Het genoemde congres hield zich niet alleen met strategie bezig, maar ook met sociaal-economische problemen. Het sprak zich uit voor arbeidstijdverkorting, een 25-urige werkweek - maar niet per se 5 werkdagen van 5 uur - en een basisinkomen voor iedereen ouder dan 116 jaar, in de orde van grootte van ±5000,-- per jaar (voorlopig).

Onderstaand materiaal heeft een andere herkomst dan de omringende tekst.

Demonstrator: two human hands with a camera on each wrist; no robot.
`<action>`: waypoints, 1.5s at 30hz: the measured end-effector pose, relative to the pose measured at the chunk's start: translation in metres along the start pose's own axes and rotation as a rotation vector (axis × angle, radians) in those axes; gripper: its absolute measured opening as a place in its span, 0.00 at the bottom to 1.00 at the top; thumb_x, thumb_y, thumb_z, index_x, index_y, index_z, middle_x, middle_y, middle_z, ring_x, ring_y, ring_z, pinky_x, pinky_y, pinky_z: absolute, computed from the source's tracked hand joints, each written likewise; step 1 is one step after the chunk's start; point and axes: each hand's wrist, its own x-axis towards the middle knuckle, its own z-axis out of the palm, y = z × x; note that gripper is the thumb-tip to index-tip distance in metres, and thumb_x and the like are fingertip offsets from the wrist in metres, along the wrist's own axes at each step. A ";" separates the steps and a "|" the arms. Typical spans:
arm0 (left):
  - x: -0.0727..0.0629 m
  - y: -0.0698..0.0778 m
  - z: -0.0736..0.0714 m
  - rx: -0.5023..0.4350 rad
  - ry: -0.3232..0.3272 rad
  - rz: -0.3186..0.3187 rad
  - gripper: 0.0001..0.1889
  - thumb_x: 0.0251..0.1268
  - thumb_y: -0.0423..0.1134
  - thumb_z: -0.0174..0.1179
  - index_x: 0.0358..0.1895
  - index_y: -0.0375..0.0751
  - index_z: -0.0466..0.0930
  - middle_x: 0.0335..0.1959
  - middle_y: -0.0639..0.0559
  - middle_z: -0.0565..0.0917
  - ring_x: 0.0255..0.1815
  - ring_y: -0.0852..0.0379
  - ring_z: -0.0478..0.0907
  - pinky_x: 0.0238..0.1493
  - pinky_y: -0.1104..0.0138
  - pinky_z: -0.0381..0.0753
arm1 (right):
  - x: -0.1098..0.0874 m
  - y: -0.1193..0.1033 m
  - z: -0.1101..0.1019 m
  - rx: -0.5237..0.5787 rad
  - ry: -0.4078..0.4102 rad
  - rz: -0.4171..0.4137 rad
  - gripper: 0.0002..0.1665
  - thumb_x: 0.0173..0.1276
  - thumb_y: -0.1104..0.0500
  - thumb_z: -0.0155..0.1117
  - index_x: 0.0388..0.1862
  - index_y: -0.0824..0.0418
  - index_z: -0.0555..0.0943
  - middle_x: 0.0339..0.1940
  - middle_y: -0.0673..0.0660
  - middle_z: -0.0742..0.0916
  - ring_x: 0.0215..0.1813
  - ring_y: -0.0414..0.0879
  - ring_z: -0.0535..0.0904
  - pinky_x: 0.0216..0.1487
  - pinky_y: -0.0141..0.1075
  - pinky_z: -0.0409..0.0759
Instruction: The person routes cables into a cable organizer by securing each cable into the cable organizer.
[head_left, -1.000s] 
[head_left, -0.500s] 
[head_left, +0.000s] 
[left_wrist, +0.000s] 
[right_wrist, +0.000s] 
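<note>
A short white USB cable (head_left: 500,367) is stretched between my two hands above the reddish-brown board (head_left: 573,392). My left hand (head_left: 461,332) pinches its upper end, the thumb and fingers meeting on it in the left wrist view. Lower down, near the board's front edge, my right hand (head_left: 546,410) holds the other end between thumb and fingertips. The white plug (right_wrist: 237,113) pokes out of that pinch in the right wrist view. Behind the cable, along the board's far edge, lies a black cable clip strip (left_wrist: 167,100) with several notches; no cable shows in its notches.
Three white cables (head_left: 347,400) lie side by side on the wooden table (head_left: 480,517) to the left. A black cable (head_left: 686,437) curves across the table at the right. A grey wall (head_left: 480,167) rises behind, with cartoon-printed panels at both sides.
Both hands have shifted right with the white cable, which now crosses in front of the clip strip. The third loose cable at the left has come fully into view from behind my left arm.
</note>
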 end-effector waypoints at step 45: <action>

Het Partijbestuur besteedde een belangrijk deel van de zomer en de herfst aan overleg met PSP, CPN, EVP en het Groen Platform. In het Groen Platform speelden PPR-leden overigens een zeer belangrijke rol, met name Van Duyn en het Eerste Kamerlid De Gaay Fortman jr. Vooral de dubbelrol van laatstgenoemde leidde soms tot verwarring in de media en tot wrijvingen binnen de partij. PPR-voorzitter De Boer trad bij deze conflicten en onderhandelingen vaak bemiddelend op. Toen in oktober een ontwerp-akkoord op tafel lag dat de EVP afwees, getroostte de PPR-top zich veel moeite om de onderhandelingen te heropenen en de EVP onder druk te zetten. Dat mocht niet baten: de EVP zou zich in december terugtrekken, evenals een deel van het Groen Platform. Het PPR-congres van 18 en 19 november keurde het akkoord met CPN, PSP en de overgebleven Groenen goed. Een minderheid koesterde bezwaren tegen het Groen Platform, kernachtig verwoord door het aftredend partijbestuurslid Verduyn Lunel: "Als groen niet links wil zijn, wil ik niet groen zijn". Niettemin ging men akkoord met het voorstel de 2e en 4e plaats op de Groen-Progressieve lijst voor de Europese Verkiezingen met het Groen Platform te delen, Oud-voorzitter Verbeek zou voor de PPR de eerste kandidaat zijn. Het congres koos voorts een aantal nieuwe bestuursleden. Het rondde de behandeling van de nota De PPR gaat verder af en hield zich op gevarieerde wijze bezig met het probleem "Kulturele overheersing". De congresgangers namen daarbij niet alleen deel aan discussies, maar ook aan toneel- en filmvoorstellingen, volksdansen en een praatshow met buitenlandse gasten.

Uiteraard nam de PPR in 1983 eveneens deel aan acties, met name de grote vredesdemonstratie op 29 oktober in Den Haag.